▸ **ABOUT THIS EXERCISE**: Leaving the pictures aside, restate all of the data exactly.

######

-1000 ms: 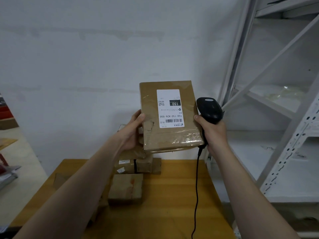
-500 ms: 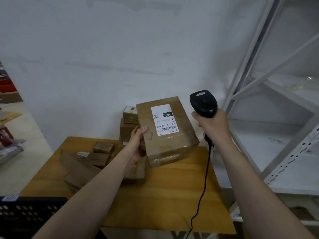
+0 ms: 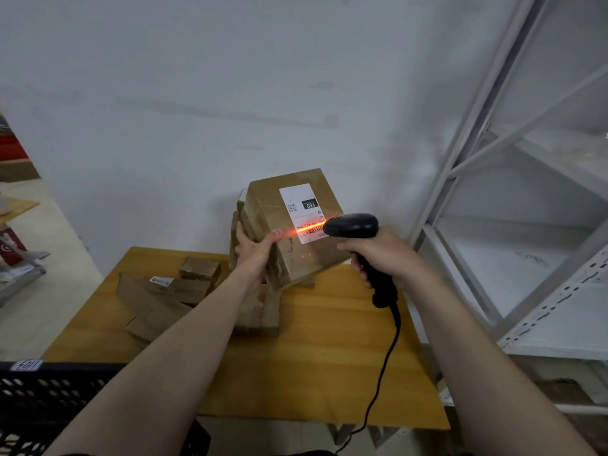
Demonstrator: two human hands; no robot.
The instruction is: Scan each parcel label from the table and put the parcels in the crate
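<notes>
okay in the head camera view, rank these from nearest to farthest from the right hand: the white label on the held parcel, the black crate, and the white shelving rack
From the right hand:
1. White label, just left of it, under the scanner's red beam.
2. White shelving rack, to its right.
3. Black crate, far lower left.

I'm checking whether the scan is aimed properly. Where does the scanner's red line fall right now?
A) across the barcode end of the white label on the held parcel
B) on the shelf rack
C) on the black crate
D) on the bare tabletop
A: the red line runs across the label of the parcel that the left hand holds, with the scanner in the right hand.
</notes>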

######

▸ **OUTPUT OF THE EXERCISE**:
-1000 ms: 
-500 ms: 
+0 ms: 
Demonstrator: two human hands; no robot.
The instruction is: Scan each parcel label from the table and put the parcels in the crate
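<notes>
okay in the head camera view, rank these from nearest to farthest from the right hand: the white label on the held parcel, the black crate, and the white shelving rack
From the right hand:
1. White label, just left of it, under the scanner's red beam.
2. White shelving rack, to its right.
3. Black crate, far lower left.

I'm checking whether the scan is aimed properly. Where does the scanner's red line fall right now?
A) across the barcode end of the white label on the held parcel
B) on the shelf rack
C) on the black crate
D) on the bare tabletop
A: the red line runs across the label of the parcel that the left hand holds, with the scanner in the right hand.
</notes>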

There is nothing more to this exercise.